_INSTRUCTIONS FOR THE TASK_
Only a single number is expected: how many lines of the data hold the word "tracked".

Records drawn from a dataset
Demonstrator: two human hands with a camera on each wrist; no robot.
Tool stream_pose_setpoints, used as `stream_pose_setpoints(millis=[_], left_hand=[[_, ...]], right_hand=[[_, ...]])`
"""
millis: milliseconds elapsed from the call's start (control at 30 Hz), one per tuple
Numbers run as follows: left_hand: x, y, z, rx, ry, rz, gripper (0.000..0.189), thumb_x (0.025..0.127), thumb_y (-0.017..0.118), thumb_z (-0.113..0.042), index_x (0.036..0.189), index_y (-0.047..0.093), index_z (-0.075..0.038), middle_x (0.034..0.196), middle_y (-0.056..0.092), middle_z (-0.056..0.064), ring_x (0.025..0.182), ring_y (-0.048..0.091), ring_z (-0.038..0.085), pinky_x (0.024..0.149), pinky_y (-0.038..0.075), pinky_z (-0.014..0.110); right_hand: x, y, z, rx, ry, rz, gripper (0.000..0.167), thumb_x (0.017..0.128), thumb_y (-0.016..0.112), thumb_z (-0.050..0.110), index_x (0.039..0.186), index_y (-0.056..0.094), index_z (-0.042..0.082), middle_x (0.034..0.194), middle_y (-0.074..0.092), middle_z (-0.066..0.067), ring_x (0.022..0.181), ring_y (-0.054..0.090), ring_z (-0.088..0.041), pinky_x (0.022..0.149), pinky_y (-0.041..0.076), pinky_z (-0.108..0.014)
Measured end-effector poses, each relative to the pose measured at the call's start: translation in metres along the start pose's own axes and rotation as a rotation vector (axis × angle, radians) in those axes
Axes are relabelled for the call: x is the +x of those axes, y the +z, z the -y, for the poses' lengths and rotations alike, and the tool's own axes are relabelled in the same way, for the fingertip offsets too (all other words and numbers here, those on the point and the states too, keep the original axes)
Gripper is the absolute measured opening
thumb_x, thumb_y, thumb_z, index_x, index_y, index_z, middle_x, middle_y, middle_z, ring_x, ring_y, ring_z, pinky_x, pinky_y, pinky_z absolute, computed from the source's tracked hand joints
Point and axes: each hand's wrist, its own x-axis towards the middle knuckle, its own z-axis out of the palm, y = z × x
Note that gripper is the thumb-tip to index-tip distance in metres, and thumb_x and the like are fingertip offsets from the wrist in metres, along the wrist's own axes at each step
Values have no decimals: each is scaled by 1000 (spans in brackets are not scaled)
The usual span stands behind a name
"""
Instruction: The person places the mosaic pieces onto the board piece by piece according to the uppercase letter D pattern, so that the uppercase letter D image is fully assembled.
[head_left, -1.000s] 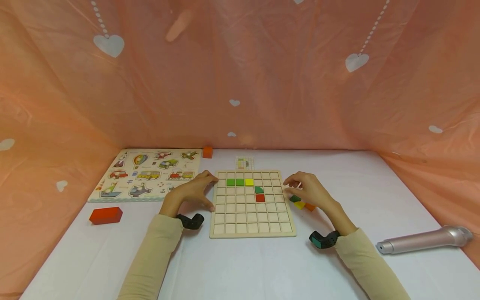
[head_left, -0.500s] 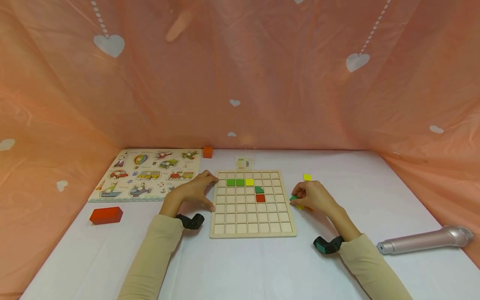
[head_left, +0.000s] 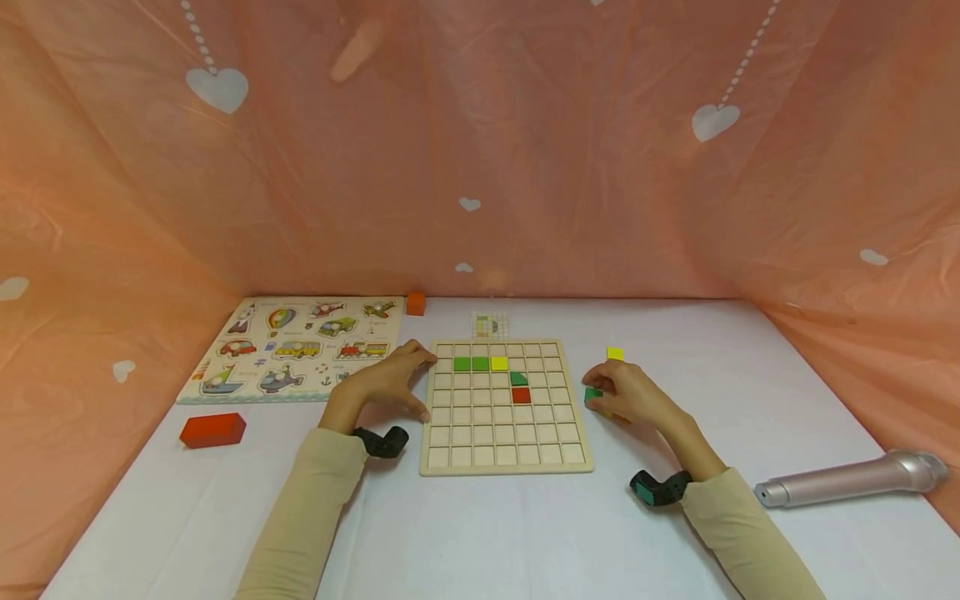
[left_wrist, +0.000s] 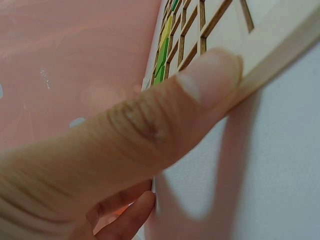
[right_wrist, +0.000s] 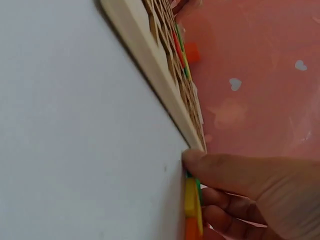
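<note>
A square wooden grid board (head_left: 502, 435) lies mid-table, with two green tiles (head_left: 471, 364), a yellow tile (head_left: 498, 364), a green piece with a curved edge (head_left: 518, 379) and a red tile (head_left: 521, 396) in its cells. Along the board's left edge rests my left hand (head_left: 386, 382), thumb and fingers spread apart. Its thumb (left_wrist: 210, 77) presses the rim in the left wrist view. Just right of the board, my right hand (head_left: 630, 392) pinches a green tile (head_left: 592, 394) low over the table. Yellow (right_wrist: 191, 197) and orange (right_wrist: 192, 228) pieces sit beneath it, partly hidden by the fingers.
A loose yellow tile (head_left: 615, 353) lies behind my right hand. A small pattern card (head_left: 491, 325) is behind the board. To the left are a picture puzzle (head_left: 292, 350), a red block (head_left: 213, 431) and an orange block (head_left: 416, 303); a pinkish metallic cylinder (head_left: 847, 483) lies at right.
My right hand has moved down and slightly right from beside the board's edge to the loose pieces, uncovering the yellow tile behind it. The left hand and board have stayed put.
</note>
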Motion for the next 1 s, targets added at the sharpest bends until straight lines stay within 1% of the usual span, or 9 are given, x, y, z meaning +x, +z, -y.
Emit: stream_pose_setpoints(millis=[133,233,333,467,600,700,767,900,1000], left_hand=[[0,0,0,-1,0,0,85,61,87,-25,130,47,5,119,44,14,114,42,28,103,35,44],[0,0,0,-5,-3,1,85,61,87,-25,129,47,5,119,44,14,114,42,28,103,35,44],[1,0,-1,-7,-12,6,85,61,87,-24,130,47,5,119,44,13,113,42,27,103,34,44],[1,0,0,-4,-13,6,85,61,87,-24,130,47,5,119,44,13,113,42,27,103,34,44],[1,0,0,2,-12,4,84,61,87,-25,129,47,4,119,44,13,112,42,27,103,35,43],[0,0,0,-3,-1,-1,84,60,87,-25,129,47,5,119,44,14,113,42,27,103,35,43],[0,0,0,-4,10,-4,85,60,87,-25,129,47,6,118,44,14,112,43,28,103,35,44],[0,0,0,-12,9,-2,85,60,87,-25,129,47,6,119,43,14,112,42,28,103,35,44],[-1,0,0,-11,6,0,85,60,87,-25,129,47,5,119,43,14,113,42,28,103,35,44]], right_hand=[[0,1,-3,-10,17,-9,22,77,75,11,94,67,0,80,62,-1,73,53,-13,65,46,-26],[1,2,-4,-16,13,-26,19,77,75,13,92,68,3,80,63,2,72,54,-11,66,47,-26],[3,2,-2,-9,-20,-61,20,78,75,15,94,69,5,85,65,1,77,55,-11,69,48,-29],[9,4,10,36,-103,-86,22,78,75,15,97,69,4,90,64,-1,78,54,-13,69,47,-29],[17,10,27,76,-184,-64,23,78,74,11,98,69,2,90,64,-3,79,56,-16,70,48,-30],[21,17,41,88,-217,-40,24,78,74,10,100,68,2,94,64,-4,83,57,-18,73,49,-32],[22,22,50,99,-232,-24,24,79,73,10,101,68,2,95,64,-4,83,57,-20,73,49,-32],[23,32,60,90,-258,-3,25,79,74,14,102,69,5,93,62,-1,79,54,-17,67,46,-26],[24,40,63,63,-279,6,23,79,74,16,100,71,8,90,62,1,76,53,-13,65,44,-23]])
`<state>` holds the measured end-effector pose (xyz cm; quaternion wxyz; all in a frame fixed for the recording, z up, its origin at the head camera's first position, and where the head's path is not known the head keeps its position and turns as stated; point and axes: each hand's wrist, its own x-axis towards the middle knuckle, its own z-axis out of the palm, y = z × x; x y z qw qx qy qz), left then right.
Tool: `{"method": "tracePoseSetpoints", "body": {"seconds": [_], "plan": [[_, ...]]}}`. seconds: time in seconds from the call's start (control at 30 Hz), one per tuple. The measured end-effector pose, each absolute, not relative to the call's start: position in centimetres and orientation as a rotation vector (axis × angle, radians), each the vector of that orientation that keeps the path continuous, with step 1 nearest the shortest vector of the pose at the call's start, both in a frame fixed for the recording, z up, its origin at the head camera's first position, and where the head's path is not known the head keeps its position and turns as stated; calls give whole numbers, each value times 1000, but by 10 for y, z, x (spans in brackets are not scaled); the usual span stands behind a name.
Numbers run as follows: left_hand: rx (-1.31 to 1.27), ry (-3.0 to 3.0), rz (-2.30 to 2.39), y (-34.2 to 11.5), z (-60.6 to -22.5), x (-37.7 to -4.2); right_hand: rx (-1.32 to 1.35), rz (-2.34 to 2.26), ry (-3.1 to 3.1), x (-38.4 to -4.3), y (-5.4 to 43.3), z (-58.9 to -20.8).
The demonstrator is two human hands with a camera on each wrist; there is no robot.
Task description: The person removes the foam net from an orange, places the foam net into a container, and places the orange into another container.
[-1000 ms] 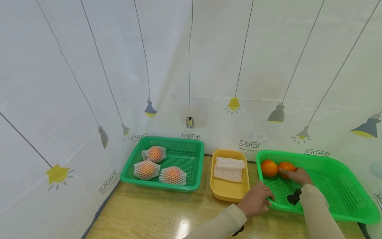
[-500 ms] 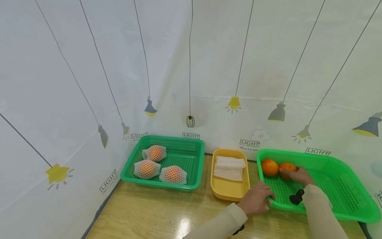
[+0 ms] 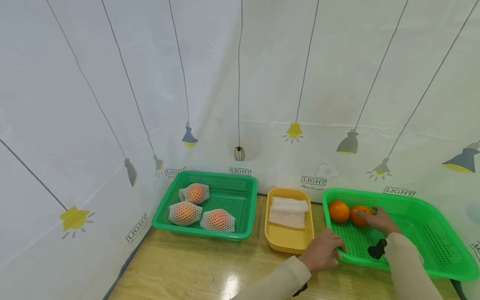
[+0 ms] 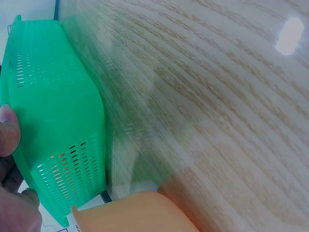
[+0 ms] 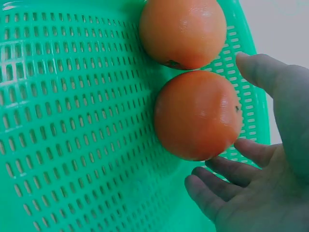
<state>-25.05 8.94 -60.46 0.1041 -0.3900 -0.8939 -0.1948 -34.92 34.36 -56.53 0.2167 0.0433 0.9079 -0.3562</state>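
Observation:
My left hand (image 3: 321, 252) grips the near-left corner rim of the bright green basket (image 3: 423, 273); its thumb and fingers clasp that rim in the left wrist view. Inside the basket, two bare oranges sit side by side at the left end, a left orange (image 3: 338, 211) and a right orange (image 5: 195, 116). Just right of the second one is my right hand (image 3: 381, 221), fingers spread and relaxed, thumb apart. In the right wrist view the fingertips (image 5: 240, 144) come right up to this orange's lower edge, and nothing is held.
A yellow tray (image 3: 286, 241) with two white foam net sleeves (image 3: 288, 211) stands left of the green basket. Farther left, a darker green basket (image 3: 232, 233) holds three net-wrapped oranges (image 3: 185, 213). A lamp-patterned wall covering (image 3: 240, 83) rises behind the wooden table (image 3: 180, 266).
My right hand has loosened from around the right orange, spread its fingers and drawn back slightly to the right. The orange stays where it lies. The left hand keeps its hold.

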Motion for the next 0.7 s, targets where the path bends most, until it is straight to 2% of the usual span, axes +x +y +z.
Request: {"method": "tracePoseSetpoints", "body": {"seconds": [0.33, 0.7], "plan": [[-1156, -2645, -585, 88, -604, -251, 37, -933, 2586, -337, 342, -551], [-1152, -2648, -585, 88, -605, -250, -66, -891, 2744, -309, 317, -541]]}}
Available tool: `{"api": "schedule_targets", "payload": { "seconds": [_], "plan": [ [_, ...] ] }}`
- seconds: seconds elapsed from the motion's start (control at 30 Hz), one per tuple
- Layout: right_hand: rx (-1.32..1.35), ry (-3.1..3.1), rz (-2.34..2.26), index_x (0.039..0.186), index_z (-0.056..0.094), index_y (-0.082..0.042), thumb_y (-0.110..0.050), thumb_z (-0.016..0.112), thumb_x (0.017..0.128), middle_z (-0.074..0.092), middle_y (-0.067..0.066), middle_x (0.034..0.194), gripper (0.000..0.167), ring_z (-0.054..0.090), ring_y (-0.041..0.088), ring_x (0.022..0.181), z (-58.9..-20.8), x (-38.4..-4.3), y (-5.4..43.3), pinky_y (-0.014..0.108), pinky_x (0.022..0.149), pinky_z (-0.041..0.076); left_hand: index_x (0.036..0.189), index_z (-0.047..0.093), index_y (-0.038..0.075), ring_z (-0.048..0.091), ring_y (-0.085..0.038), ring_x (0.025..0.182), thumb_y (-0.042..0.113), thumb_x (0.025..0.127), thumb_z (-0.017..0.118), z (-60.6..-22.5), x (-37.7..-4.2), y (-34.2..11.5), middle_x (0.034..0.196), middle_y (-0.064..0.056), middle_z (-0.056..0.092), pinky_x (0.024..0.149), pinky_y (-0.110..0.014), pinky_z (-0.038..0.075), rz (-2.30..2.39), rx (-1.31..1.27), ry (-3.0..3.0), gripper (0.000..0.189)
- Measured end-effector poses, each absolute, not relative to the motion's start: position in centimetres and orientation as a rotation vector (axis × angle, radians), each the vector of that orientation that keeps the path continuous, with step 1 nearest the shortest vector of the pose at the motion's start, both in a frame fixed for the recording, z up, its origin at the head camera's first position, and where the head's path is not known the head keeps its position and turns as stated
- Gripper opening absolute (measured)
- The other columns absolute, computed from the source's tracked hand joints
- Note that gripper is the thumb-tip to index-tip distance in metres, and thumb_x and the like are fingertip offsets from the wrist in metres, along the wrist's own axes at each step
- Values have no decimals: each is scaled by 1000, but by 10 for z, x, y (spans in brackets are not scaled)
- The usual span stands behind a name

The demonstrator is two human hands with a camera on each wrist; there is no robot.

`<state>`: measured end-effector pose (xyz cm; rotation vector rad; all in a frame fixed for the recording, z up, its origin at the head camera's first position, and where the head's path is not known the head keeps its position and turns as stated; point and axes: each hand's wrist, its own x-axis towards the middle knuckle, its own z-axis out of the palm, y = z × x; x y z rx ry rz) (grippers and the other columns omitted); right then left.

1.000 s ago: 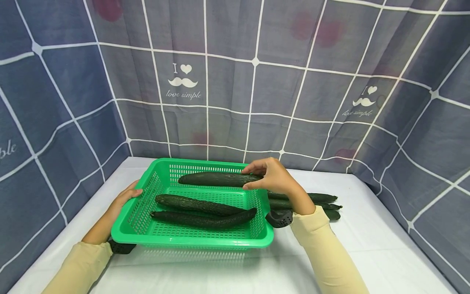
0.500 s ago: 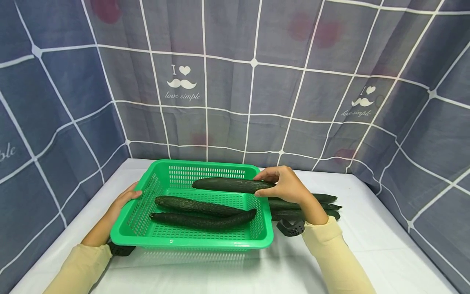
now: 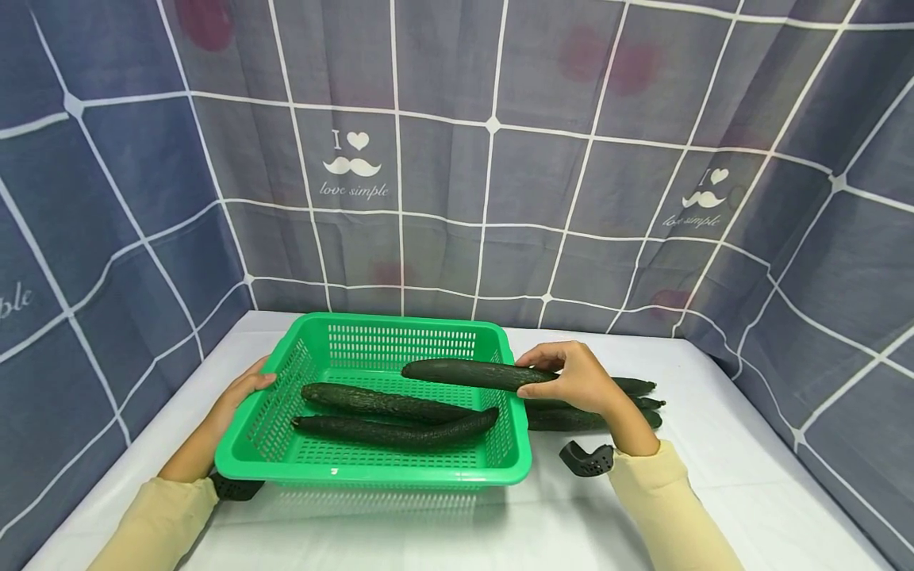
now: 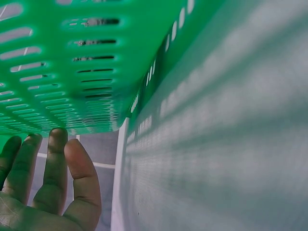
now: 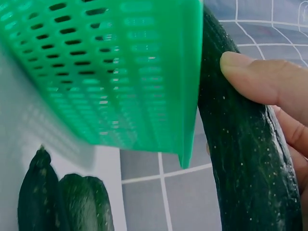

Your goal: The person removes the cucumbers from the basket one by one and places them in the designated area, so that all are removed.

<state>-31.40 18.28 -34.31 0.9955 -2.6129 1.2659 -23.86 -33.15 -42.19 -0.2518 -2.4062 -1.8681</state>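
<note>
My right hand (image 3: 574,379) pinches a dark green cucumber (image 3: 464,373) near its right end, thumb in front and fingers behind. That cucumber reaches over the right rim of a green plastic basket (image 3: 371,474), its far end above the inside. In the right wrist view the held cucumber (image 5: 245,154) runs beside the basket's rim. My left hand (image 3: 239,396) grips the basket's left rim, thumb over the top; in the left wrist view its fingers (image 4: 57,168) reach up to the slotted wall. Two cucumbers (image 3: 378,400) lie side by side on the basket floor.
Three more cucumbers (image 3: 564,419) lie on the white table (image 3: 743,460) right of the basket, partly hidden by the right hand and forearm. A grey checked curtain (image 3: 443,159) encloses the back and sides. Black wrist pieces (image 3: 585,460) sit at both wrists.
My right hand has moved right and toward me, drawing the cucumber from above the back of the basket to over its right rim. The left hand and the basket stay nearly still.
</note>
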Motion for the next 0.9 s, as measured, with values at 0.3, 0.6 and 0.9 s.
{"api": "schedule_targets", "payload": {
  "seconds": [0.3,0.6,0.9],
  "plan": [
    [955,-2611,1261,108,85,-11,-13,98,77,79,-5,95,34,72,12,83,-351,-311,202,27,78,57,163,0,-19,-8,-58,157,24,104,37,-424,-238,-330,169,-44,-8,125,-70,-2,-1888,-224,-2409,82],
    [984,-2593,1225,111,83,-9,-8,96,80,78,-3,98,33,71,10,86,-355,-308,220,26,81,57,161,-5,-22,-14,-65,153,25,101,39,-419,-239,-331,166,-46,-13,120,-79,-6,-1856,-182,-2463,88],
    [1007,-2555,1144,110,83,-10,-8,95,81,79,-3,104,32,70,7,93,-356,-302,234,24,86,57,161,-6,-21,-13,-67,153,27,101,40,-417,-241,-331,165,-47,-12,119,-81,-4,-1842,-183,-2489,89]
  ]
}}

_ANSWER FOR THE TASK_
2